Jetzt bist du abends in dei­ner etwas zu gro­ßen Groß­stadt­woh­nung, die du dir so sehr gewünscht hast, für die du so sehr gekämpft hast, für die du immer noch täg­lich kämp­fen mußt, um die Miete zu bezah­len. Du beschäf­tigst Dich gerade mit irgend­ei­ner halb­wich­ti­gen Sache. da klin­gelt das Tele­fon. Mut­ter. Nein, Mut­ter, danke, Mut­ter, du auch, tschüß, tschüß, tschüß. Vor­bei. O Gott, bloß nicht. Warum warst du so genervt über den Anruf? Warum woll­test Du ihr nicht zuhö­ren? Warum fal­len Dir keine Fra­gen ein, die du ihr stel­len könn­test, deren Ant­wor­ten dich inter­es­sie­ren? Weil du nicht wirk­lich etwas über dich erfah­ren willst, glaube ich, egal, was du auch sonst immer beteu­ern magst.
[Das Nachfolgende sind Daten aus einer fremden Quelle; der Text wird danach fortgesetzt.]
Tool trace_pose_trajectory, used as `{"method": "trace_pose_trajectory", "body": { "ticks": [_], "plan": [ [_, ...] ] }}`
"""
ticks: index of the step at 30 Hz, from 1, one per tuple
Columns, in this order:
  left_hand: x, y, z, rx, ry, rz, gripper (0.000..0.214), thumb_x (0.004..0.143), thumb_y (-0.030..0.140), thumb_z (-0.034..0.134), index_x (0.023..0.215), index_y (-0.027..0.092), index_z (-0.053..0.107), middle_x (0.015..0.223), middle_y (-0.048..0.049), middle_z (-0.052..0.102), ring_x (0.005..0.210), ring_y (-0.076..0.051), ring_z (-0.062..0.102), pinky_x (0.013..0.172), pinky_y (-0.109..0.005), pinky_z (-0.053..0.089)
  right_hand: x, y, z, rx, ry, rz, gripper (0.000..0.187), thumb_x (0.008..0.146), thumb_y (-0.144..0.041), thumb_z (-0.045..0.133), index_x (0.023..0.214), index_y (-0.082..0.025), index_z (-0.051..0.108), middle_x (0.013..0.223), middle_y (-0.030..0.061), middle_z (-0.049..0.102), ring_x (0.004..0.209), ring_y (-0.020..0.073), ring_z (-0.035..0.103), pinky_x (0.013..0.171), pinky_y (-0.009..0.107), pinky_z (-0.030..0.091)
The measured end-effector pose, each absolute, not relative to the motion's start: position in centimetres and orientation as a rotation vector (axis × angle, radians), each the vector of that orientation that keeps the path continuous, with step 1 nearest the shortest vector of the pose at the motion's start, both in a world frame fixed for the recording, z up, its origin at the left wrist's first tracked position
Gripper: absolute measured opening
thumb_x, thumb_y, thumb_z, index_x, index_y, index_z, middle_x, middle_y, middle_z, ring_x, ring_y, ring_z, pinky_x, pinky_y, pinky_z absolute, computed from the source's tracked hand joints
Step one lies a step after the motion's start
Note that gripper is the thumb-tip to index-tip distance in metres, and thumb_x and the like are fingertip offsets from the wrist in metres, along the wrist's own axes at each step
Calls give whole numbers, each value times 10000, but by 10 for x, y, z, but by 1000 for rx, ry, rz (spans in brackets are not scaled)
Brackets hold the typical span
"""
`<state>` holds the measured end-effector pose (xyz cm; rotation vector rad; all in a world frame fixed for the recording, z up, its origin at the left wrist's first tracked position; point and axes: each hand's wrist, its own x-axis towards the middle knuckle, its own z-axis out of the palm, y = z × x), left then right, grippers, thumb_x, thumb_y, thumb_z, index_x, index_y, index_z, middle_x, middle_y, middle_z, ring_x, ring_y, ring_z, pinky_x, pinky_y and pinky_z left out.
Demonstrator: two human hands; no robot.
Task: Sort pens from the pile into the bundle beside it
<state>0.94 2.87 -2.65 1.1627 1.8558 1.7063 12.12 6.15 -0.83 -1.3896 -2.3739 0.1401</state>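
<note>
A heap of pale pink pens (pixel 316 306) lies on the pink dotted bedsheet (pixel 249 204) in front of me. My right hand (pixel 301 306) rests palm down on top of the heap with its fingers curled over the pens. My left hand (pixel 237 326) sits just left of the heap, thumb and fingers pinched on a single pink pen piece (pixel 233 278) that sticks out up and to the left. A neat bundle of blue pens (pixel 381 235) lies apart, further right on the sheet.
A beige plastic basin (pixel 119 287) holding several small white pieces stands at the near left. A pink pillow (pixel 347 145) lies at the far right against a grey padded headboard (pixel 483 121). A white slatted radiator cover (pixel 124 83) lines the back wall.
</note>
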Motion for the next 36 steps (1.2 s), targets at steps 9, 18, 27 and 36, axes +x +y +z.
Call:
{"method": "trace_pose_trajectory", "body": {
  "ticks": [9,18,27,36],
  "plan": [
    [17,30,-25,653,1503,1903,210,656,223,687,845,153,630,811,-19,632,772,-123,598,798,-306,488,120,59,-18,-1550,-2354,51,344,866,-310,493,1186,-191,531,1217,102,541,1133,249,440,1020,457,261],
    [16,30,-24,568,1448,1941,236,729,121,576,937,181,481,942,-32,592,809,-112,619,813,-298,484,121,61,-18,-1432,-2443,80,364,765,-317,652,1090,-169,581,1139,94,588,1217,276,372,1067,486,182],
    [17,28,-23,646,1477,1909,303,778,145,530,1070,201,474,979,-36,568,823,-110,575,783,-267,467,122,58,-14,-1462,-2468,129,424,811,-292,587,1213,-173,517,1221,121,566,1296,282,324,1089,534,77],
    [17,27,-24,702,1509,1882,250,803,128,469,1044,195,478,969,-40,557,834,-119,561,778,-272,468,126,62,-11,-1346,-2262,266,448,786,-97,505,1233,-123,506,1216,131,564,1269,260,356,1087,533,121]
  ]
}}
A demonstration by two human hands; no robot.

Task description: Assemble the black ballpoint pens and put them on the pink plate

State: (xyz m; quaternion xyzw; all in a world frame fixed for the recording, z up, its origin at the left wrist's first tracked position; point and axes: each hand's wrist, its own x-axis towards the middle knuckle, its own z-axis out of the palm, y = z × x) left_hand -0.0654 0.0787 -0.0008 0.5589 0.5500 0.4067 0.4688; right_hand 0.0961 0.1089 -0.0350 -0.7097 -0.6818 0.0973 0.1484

Ich meine, du führst eitle Gesprä­che über dich selbst mit dei­nen Weg­ge­fähr­ten, du kaufst dir Bücher, die angeb­lich von Dir han­deln sol­len, viel­leicht machst du sogar einen Psycho-​Wochenendworkshop mit. Du ver­an­stal­test die­sen gan­zen Hokus­po­kus, um dich am Ende wie­der in dei­nem lau­war­men Vor­stel­lun­gen von die selbst suh­len zu dür­fen. Wenn dir klar wird, daß dich das nicht wei­ter­bringt, wenn du genug Mumm hast für einen ech­ten Schritt in die Rich­tung dei­nes gelieb­ten, beklag­ten Selbst, dann wirst du zur Abwechs­lung beim nächs­ten Mal dei­nen Eltern zuhö­ren. Du mußt ihnen nicht fol­gen, aber du mußt ihnen wirk­lich zuhö­ren. Mut­ter ertappt mich spät nachts beim Kabel­fern­se­hen. Hor­ror­film auf Pro7. Sie setzt sich erst­mal dazu.

„Für mich ist das nichts.“ An der Tür dreht sie sich um.
„Ich hab dir mein neues Gedicht auf den Nacht­tisch gelegt“, sagt sie. „Sag mir doch mor­gen mal, wie du es fin­dest.“ Ich bin fast nichts, was sie nicht auch ist, denke ich.